The use of music in the film is brilliant in depicting the soulless world of the characters.

Monday, June 3, 2019

Review of the Indian film Photograph (2019)






https://www.imdb.com/title/tt7778680/ (Available on Amazon Prime)

Ritesh Batra seems to be very diligently creating his language of cinema and is sure to be recognised as one of the few auteur film makers from India, and in this film he creates his version of a quintessential bollywood film, rich girl falls in love with a poor boy...the ensuing drama of parents disapproval is inevitable but thankfully we are not subject to it. Never the less the underlying tension that it creates pervades everything in the film. The film seems to have borrowed many elements from Wong Kar-Wai's 'In the mood for love' (probably the most romantic film of this century and definitely one of director's favourite films ) - taxi scenes, monsoons, restaurant scene, suspense of what actually happened, the thin line between pretension and reality and finally the lack of chronological order.

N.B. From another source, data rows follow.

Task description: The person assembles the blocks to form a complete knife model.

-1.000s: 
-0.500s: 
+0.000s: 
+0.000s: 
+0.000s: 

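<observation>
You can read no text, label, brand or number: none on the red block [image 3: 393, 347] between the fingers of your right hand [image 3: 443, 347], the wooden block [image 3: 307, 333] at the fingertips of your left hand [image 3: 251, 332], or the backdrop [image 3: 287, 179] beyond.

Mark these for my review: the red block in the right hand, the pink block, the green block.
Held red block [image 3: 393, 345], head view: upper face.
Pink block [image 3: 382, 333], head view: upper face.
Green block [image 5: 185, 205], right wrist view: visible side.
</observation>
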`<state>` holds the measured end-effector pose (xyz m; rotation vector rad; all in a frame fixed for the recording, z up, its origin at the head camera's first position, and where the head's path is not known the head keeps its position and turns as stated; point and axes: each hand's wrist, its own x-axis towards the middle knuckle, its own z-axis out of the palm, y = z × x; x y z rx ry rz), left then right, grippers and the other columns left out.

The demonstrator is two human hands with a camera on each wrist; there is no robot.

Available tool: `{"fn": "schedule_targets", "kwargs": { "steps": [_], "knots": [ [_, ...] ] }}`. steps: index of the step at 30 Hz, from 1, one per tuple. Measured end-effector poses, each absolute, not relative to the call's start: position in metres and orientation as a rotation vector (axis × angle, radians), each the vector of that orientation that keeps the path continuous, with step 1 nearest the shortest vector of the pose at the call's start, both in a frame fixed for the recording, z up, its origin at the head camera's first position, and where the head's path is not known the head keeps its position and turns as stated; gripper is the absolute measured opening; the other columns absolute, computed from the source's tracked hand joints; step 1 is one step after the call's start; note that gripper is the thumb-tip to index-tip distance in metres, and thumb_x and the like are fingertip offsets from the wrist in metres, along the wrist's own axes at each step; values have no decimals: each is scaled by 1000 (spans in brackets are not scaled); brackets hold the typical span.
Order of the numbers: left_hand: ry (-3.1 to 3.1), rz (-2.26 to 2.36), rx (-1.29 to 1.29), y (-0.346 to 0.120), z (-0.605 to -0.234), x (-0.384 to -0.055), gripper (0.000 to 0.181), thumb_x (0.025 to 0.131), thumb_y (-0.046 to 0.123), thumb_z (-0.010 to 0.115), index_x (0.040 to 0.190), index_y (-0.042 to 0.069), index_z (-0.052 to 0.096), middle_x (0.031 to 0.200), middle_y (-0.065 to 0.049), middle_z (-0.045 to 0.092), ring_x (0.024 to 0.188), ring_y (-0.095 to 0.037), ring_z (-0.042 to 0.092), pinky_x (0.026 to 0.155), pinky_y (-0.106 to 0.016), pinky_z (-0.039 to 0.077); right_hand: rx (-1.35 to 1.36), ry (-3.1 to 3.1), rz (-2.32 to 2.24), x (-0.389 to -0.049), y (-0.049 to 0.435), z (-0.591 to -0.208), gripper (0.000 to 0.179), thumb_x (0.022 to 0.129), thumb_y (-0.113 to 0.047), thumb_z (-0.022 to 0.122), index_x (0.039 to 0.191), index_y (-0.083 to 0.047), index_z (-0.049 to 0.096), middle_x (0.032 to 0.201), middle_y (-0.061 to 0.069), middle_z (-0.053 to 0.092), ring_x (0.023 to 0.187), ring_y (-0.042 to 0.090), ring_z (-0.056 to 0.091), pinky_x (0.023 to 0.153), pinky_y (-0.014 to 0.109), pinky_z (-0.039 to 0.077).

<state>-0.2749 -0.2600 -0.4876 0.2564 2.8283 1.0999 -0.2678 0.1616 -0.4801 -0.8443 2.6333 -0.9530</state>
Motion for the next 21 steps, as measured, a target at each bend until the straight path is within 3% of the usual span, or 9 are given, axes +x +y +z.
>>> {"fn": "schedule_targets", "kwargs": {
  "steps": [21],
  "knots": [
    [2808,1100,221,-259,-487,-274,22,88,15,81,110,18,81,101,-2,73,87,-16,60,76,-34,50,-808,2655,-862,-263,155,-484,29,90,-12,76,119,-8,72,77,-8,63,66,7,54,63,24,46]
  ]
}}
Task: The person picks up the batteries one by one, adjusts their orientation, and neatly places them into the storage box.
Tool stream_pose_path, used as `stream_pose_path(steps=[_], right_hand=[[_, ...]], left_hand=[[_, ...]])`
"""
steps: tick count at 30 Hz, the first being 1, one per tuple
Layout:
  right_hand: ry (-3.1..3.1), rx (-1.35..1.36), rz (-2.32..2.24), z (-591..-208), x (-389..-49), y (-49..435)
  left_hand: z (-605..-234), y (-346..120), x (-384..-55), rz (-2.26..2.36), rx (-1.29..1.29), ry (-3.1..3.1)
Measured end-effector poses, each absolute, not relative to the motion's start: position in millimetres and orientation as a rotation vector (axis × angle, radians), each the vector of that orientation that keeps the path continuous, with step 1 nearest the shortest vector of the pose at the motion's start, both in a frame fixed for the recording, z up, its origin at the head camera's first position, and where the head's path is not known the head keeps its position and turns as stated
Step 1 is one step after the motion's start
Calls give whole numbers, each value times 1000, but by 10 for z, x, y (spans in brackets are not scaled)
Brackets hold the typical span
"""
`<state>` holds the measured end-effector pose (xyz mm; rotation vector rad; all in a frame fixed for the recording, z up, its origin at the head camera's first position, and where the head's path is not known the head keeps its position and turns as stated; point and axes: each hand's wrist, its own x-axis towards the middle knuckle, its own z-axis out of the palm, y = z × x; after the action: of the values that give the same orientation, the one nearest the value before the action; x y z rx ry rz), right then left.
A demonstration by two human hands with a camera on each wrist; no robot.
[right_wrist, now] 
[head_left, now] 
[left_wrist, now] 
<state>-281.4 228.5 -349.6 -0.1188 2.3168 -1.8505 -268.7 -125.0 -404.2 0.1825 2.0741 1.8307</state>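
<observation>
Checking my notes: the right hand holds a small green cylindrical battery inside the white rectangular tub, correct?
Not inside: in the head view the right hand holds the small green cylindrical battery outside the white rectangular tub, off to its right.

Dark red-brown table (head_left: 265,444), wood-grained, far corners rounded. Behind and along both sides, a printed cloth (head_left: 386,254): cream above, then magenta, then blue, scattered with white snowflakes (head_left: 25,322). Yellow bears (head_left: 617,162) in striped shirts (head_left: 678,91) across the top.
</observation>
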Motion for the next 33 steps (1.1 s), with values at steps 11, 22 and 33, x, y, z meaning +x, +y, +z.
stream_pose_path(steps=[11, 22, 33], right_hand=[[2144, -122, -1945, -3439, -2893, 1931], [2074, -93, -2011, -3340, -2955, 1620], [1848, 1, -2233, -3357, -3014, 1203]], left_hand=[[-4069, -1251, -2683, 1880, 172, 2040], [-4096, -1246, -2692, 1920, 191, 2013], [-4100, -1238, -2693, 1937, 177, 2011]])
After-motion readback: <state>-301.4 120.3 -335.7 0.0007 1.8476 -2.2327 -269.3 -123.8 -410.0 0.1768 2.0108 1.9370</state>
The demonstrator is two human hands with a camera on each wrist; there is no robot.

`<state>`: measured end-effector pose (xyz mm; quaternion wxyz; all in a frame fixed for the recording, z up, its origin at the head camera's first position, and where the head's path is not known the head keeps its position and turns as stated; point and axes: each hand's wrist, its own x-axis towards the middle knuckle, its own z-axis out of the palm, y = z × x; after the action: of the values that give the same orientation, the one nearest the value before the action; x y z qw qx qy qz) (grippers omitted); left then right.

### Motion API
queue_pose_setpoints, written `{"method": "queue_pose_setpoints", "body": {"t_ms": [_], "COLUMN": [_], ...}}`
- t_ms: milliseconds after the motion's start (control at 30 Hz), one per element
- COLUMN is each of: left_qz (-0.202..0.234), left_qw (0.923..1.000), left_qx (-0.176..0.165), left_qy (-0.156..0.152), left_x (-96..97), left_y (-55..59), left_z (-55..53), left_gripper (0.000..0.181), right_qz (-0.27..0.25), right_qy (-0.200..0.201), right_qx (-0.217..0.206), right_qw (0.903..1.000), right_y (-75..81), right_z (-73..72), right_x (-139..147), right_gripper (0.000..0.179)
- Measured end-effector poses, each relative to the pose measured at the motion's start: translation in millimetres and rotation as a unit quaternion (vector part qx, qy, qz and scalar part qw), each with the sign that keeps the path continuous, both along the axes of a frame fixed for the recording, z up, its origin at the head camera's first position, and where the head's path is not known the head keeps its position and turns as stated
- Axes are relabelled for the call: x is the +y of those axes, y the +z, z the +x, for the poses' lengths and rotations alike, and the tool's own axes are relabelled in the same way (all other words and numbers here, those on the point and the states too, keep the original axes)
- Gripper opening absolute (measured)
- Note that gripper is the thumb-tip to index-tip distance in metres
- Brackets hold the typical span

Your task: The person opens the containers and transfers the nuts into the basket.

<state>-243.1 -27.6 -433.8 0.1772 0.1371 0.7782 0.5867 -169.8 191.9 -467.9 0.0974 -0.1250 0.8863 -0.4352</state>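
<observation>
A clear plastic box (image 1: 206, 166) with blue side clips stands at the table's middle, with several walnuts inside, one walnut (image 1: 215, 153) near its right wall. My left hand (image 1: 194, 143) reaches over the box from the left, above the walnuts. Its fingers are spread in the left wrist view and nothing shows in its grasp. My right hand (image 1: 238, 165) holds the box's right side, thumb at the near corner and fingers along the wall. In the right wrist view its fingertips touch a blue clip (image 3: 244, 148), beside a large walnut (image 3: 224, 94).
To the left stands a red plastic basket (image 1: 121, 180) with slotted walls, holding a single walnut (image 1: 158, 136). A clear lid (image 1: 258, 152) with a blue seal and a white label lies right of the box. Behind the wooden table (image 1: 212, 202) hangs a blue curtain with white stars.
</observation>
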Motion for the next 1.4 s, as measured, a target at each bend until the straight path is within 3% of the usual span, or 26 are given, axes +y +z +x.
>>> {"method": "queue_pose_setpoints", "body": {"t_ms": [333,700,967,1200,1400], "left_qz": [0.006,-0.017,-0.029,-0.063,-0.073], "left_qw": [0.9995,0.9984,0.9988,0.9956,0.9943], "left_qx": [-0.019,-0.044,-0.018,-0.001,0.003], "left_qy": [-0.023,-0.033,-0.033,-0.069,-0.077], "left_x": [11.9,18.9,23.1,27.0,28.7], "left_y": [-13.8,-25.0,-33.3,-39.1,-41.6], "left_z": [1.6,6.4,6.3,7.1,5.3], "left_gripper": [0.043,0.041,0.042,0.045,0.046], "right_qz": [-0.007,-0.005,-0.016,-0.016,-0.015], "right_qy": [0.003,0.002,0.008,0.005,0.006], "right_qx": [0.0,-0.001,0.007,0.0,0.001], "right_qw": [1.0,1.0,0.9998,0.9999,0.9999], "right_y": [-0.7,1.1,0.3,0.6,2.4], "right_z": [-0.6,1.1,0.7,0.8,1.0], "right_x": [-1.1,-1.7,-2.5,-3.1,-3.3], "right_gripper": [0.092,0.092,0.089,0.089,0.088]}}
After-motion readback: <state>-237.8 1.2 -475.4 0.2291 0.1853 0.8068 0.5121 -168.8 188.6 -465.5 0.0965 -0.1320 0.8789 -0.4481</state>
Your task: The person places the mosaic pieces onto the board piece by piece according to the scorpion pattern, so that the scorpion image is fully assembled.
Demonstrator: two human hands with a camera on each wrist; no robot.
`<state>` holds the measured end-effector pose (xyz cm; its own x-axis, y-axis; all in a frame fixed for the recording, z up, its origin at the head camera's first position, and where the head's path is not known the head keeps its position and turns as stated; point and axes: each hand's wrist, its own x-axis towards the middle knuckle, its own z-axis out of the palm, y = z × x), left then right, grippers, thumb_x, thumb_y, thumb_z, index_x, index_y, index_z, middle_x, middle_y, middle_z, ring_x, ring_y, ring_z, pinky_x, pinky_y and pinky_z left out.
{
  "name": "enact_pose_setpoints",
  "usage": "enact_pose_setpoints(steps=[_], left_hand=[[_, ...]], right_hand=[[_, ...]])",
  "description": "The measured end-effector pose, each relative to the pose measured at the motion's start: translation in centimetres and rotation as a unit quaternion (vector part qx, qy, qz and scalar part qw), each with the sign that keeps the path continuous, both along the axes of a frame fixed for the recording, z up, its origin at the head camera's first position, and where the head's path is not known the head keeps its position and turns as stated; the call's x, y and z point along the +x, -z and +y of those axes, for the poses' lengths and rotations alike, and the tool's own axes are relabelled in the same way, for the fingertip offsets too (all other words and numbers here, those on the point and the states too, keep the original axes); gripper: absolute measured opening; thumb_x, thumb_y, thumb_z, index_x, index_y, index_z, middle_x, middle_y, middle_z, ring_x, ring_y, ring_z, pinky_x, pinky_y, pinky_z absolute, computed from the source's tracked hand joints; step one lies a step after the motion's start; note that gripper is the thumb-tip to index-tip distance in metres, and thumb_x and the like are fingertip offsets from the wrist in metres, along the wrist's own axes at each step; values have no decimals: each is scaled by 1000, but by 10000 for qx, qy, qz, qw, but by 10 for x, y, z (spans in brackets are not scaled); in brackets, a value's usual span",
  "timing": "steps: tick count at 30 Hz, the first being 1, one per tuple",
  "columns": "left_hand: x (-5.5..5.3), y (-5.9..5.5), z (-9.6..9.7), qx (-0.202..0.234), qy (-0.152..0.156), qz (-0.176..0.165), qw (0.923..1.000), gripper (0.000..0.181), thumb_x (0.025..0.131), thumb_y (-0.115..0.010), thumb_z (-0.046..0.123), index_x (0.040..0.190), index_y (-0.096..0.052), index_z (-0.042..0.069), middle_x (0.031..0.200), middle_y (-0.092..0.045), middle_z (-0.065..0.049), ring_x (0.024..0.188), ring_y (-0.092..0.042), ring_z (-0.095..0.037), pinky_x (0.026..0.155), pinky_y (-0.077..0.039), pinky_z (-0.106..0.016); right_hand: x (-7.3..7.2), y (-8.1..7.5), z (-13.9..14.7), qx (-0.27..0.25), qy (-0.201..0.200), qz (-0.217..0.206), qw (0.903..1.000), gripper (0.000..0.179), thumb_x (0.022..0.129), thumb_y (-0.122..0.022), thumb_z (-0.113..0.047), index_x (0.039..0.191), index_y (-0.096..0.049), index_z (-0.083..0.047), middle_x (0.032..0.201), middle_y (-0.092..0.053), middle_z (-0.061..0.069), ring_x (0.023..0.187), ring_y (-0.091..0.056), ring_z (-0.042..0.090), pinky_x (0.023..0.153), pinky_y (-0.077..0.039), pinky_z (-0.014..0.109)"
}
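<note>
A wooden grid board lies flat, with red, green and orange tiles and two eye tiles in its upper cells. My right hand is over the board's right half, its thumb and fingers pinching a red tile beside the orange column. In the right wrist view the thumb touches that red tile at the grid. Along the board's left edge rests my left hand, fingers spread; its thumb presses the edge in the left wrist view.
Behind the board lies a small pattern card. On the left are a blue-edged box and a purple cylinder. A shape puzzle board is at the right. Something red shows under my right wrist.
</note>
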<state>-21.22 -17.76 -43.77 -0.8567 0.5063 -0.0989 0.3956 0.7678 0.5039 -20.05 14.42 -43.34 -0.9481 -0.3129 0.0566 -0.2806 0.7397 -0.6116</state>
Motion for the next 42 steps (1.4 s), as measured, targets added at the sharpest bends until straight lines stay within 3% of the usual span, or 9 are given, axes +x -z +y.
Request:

The director's artistic integrity is intact in this film (even after all the plagiarism from 'In the mood for love') which is definitely one of his less accessible films mostly meant for his fans...lack of background music, usage of a couple of old powerful songs, completely no use of makeup to make the actors look glamourous. While Sanya fits perfectly into the role of an introvert girl, nawaz's performance seems to lack a certain purpose, Nawaz himself seems a bit confused about what he is about and his grand mother surely comes across as someone irritating...When trying to recollect some of the endearing grand moms in Indian cinema Shyam Benegal's Mammo comes to mind, but here the grand mother while trying to look too realistic (coming from a poor UP muslim village) alienates the audience since her compassion seems too self-centred. The last scene would not come as a surprise for someone who is well versed with the director but without the last scene the movie looses all its value, so in that sense the film becomes more of a concept film rather then a film like Lunchbox which can be seen over and over to indulge in the sensibilities of the characters portrayed in every scene of the film.

Ironically i later found out that the two films mentioned in the review are also 2 films that are their in the watchlist of Nawaz's on IMDB...is he pretending that he has not seen these films or did he forget to update his watchlist?